S. M. : Une faible biodiversité implique en effet une baisse dans la diversité des agents pathogènes. Cependant, les pathogènes restants circulent alors bien mieux. Lors de changements importants et brutaux d’habitats, on observe ainsi que la simplification des milieux engendre une meilleure transmission des maladies. Par exemple, passer d’un système de cultures diversifiées à une monoculture intensive, ou remplacer une forêt complexe par un champ d’arbres à une ou deux espèces… En simplifiant de la sorte les écosystèmes, on les appauvrit et des dérégulations apparaissent.

Si on prend l’exemple extrême des élevages intensifs, on comprend bien à quel point le manque de biodiversité peut être dangereux d’un point de vue sanitaire. Ce sont des endroits clos où l’on concentre de denses populations d’animaux au matériel génétique similaire : le jackpot pour un pathogène.

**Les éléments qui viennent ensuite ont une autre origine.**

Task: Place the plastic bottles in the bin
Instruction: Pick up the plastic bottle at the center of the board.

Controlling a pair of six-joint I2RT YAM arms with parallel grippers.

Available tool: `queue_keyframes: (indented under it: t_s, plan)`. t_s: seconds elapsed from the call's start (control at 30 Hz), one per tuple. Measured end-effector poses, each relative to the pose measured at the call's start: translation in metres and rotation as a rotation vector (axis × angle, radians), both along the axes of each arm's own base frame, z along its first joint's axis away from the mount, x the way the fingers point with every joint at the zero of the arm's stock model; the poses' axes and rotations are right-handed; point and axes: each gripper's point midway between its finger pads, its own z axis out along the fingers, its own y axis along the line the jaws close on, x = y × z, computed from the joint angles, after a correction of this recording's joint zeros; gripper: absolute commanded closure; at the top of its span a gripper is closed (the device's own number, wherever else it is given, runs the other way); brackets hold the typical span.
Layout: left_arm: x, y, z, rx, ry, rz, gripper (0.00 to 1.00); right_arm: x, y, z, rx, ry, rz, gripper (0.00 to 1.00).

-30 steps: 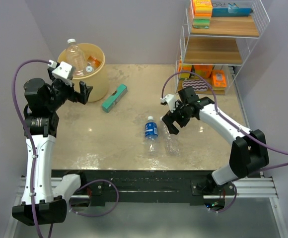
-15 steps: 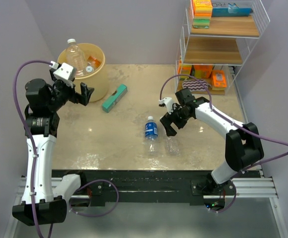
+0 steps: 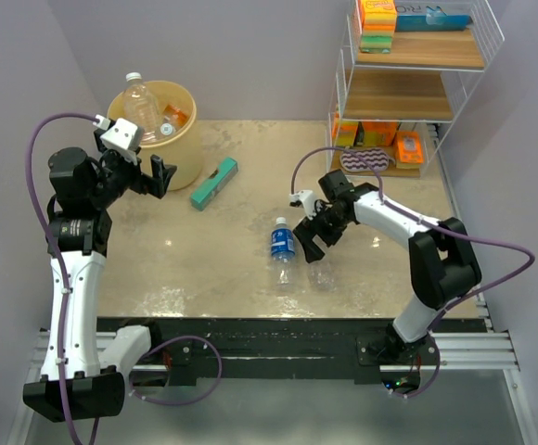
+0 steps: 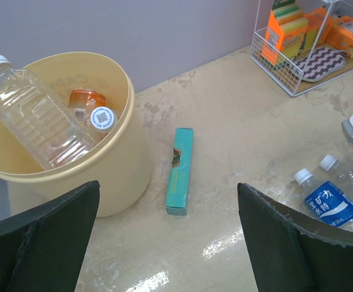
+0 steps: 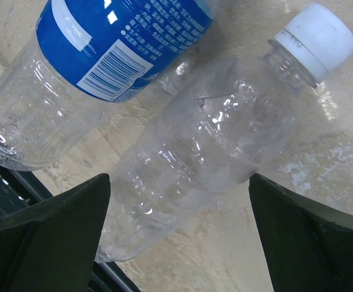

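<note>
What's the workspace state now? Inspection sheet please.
Surface: beige table, glossy, no spill seen.
Job's things: blue-labelled bottle and clear bottle lying side by side on table; bin holds large clear bottle, orange bottle.
Clutter: teal box beside bin.
Grippers: left gripper open, empty, beside bin; right gripper open, over the clear bottle.
Cables: purple cables loop from both arms.
Surroundings: white wire rack with orange packs, back right.

Bin [image 3: 184,159]: pale yellow, round; was stood upright at the far left of the surface [image 3: 213,264].
Large clear bottle [image 3: 141,104]: white-capped; was leaned inside the bin, neck above the rim.
Orange bottle [image 4: 85,98]: was lodged low inside the bin.
Blue-labelled bottle [image 3: 282,243]: was laid flat mid-surface, cap toward the far edge.
Clear bottle [image 5: 207,152]: unlabelled, white-capped; was laid flat just beside the blue-labelled one.
</note>
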Motion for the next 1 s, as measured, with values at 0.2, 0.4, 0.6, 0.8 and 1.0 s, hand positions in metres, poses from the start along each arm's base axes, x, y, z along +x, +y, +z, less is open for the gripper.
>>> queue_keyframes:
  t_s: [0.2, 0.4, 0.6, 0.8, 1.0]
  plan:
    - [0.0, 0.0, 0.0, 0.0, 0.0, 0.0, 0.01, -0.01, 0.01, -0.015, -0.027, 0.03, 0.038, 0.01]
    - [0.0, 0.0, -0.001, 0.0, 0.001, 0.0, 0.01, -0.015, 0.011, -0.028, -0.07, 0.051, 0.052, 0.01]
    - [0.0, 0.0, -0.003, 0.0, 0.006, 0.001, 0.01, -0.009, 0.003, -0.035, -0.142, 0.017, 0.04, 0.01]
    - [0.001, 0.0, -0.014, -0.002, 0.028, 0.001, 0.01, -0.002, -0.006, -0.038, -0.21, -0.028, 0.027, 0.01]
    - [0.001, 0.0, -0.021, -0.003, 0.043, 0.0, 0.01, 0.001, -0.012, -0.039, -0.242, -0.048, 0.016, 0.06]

Quelles solutions pourrait-on imaginer pour favoriser les services écosystémiques de la biodiversité face à l’émergence de maladies infectieuses ?

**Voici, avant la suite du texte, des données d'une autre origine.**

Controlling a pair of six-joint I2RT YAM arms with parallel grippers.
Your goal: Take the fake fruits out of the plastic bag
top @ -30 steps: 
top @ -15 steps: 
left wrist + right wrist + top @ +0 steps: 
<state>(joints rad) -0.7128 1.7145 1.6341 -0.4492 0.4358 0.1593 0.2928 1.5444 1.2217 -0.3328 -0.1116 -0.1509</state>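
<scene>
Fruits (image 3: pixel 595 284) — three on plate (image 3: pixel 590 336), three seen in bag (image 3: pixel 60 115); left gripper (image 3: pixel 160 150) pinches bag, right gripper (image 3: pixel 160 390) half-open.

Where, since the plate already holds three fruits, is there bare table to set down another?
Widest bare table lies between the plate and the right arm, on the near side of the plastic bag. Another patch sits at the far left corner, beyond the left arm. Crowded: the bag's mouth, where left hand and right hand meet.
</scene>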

S. M. : Il y a selon moi deux axes importants : d’abord, penser en territoires. Les pathogènes et leurs organismes hôtes ou vecteurs répondent à des conditions écologiques et sociales qui sont localisées. Il n’existe aucune solution universelle. Il faut travailler en étroite collaboration avec les acteurs de la santé et de la biodiversité sur le terrain. Le développement d’élevages intensifs d’animaux génétiquement homogènes pose ainsi question, notamment en regard de leurs capacités à répondre aux risques sanitaires, dans un contexte de changements globaux. Il faudrait plutôt parier sur la diversité bioculturelle, celle des races locales, résilientes et résistantes aux pathogènes locaux.

Ensuite, les solutions à imaginer devront être basées sur la nature et les écosystèmes. Agroécologie, agroforesterie, systèmes agro-sylvopastoraux… Diversifier les modes de productions des produits agricoles posera certainement de nombreux défis aux filières, mais cela permettra de prévenir l’émergence d’épidémies aux conséquences économiques parfois dévastatrices.

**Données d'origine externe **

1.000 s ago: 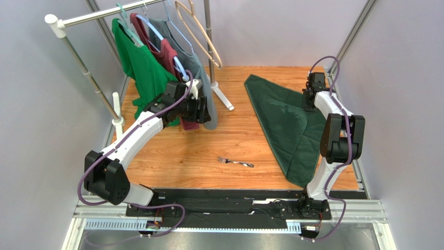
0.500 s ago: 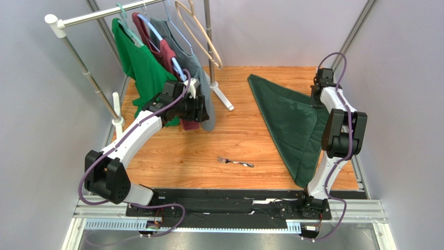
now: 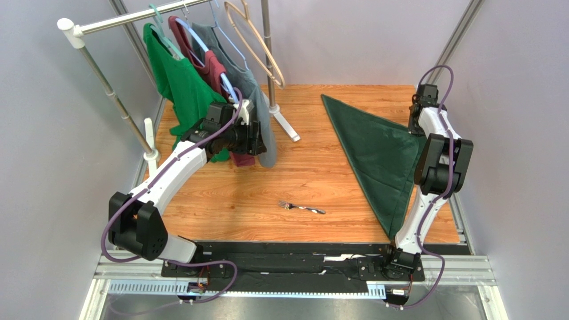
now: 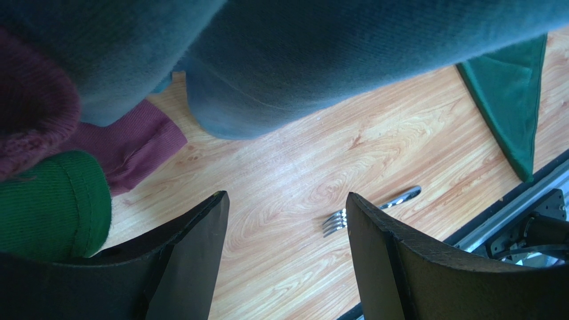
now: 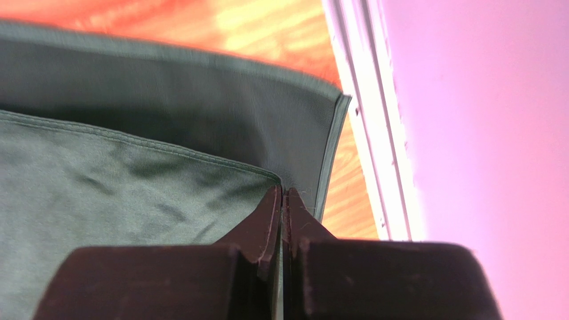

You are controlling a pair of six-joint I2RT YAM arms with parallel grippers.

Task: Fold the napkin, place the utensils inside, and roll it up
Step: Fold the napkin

On sait que la biodiversité apporte une résilience face aux aléas sanitaires, tout comme elle le fait face aux changements climatiques. Cependant, on peine encore à comprendre les mécanismes exacts. Il faut donc développer d’urgence de nouveaux projets de recherche qui lient biodiversité et santé. Santé, entendue comme la santé intégrée des écosystèmes, des animaux et des humaines, ce qu’on appelle l’approche « One Health ».
Enfin, c’est en comprenant les mécanismes d’émergence, les points chauds comme les points froids, que l’on pourra éviter la prochaine crise. Et la biodiversité y jouera un rôle essentiel.

 

Serge Morand nommé expert du Panel d’experts de haut niveau « Une seule santé »

Serge Morand est le seul expert français membre du Panel d’experts de haut niveau « Une seule santé ».
Proposé à l’initiative de la France avec le soutien de l’Allemagne, ce panel d’experts a été officiellement annoncé par les ministres français et allemand des Affaires étrangères et les dirigeants de l’OMS, de l’OIE, de la FAO et du PNUE lors du Forum de Paris sur la paix le 12 novembre 2020.
Le panel est composé de 26 experts indépendants sélectionnés par les 4 organisations internationales. Ils se réuniront au moins 3 fois par an et produiront des rapports et des recommandations sur les liens entre santés humaine, animale et environnementale. L’objectif est d’aider les responsables publics à prendre les décisions utiles pour prévenir et répondre aux futures crises sanitaires et d’éclairer les citoyens sur les enjeux entourant cette question.
L’action du panel d’experts pourra s’appuyer sur les travaux de l’initiative PREZODE, initiée par des organismes de recherche français (IRD CIRAD, INRAE) avec divers partenaires internationaux.